また、要介護認定を受けている人の中で、「担当のケアマネジャーと相性が合わない」「思ったようなケアプランを作成してもらえない」といったケースが生じた場合、居宅介護事業所を変更できます。
サービスを利用開始する
ケアプランが作成された後は、利用したいサービスを提供している介護保険サービス事業所の中から、最も希望に合う事業所を選びます。
介護保険を利用して介護保険サービスを受ける際に注意したいのは、介護度に応じて利用限度額が設けられている点です。
利用限度額を超えて介護保険サービスを利用すると、超過した分は全額負担となってしまいます。
限度額内に抑えながら介護保険サービスを利用するためには、家族やケアマネジャーと相談しながら必要なサービスを見極めることが重要です。
介護保険が利用できるサービス一覧
介護保険では介護負担を減らすのに役立つさまざまなサービスを利用できます。
介護保険が利用できるサービスは以下の通りです。
- 居宅サービス
- 施設サービス
上記2つのサービスについて解説していくので、チェックしていきましょう。
居宅サービス
在宅で介護を受ける際に介護保険で利用できるサービスで、一時的に施設に入居して介護を受ける場合も含まれます。居宅サービスに含まれるものは、以下の通りです。
- 訪問介護、訪問入浴などの訪問サービス
- デイサービスや通所リハビリテーションといった通所サービス
- ショートステイ(短期入所サービス)
生活の中で困っている点や、介護で負担に感じている部分をサポートしてもらえるサービスを選ぶとよいでしょう。
施設サービス
介護保険施設に入居して、介護や日常生活支援といったサービス全般を受けられます。
特別養護老人ホームや介護医療院といった公的な施設は費用が安い反面、人気が高いため、入居するまで数年かかるケースも少なくありません。

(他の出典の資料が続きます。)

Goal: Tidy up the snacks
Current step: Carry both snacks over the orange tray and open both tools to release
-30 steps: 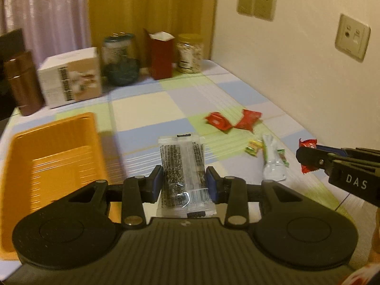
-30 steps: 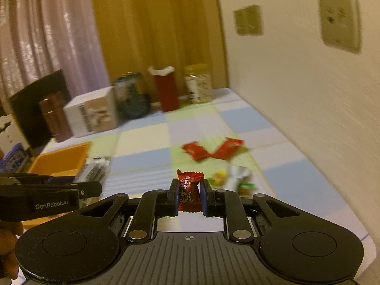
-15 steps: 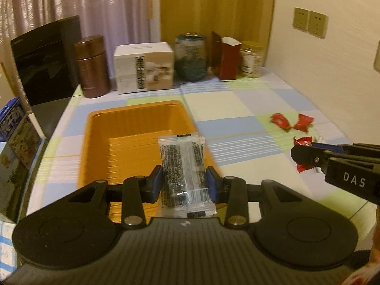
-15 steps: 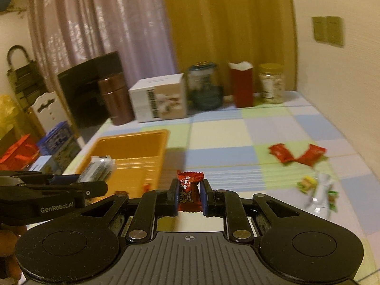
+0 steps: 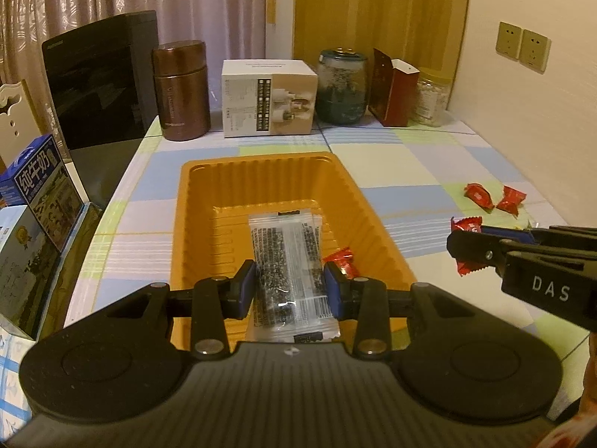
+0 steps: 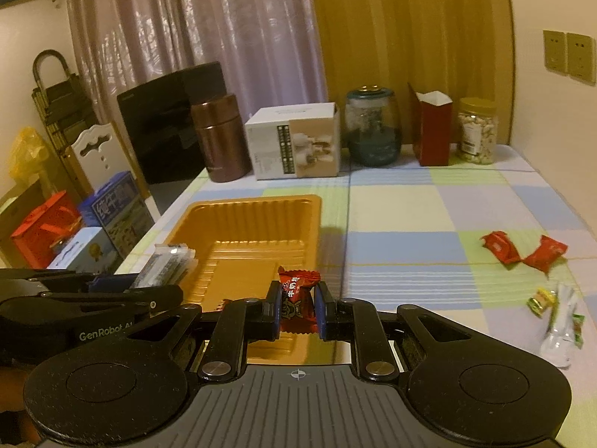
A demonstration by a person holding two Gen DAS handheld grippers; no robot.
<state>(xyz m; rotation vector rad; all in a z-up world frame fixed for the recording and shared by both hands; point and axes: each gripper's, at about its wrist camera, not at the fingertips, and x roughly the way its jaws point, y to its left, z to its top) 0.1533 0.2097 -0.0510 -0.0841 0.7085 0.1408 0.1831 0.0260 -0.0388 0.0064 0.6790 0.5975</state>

一方、民間施設でも比較的リーズナブルな施設も多いので、費用を抑えながら充実したサービスが受けられます。公的施設に限らず、民間施設への入居も検討するのがおすすめです。
介護保険料を支払う年齢や適用時期を見極めよう
介護保険料は40歳に達した月から、加入している医療保険ごとに定められた方法で納付します。
ただし、介護保険サービスを利用できるのは、原則として要介護認定を受けている65歳以上の方が対象です。
65歳未満で介護保険サービスを受けられるのは、16種類の特定疾患により要介護認定を受けた場合に限ります。
介護保険料の支払いが始まる年齢や適用時期をしっかり見極めて、介護保険サービスが必要となったタイミングで適切に利用しましょう。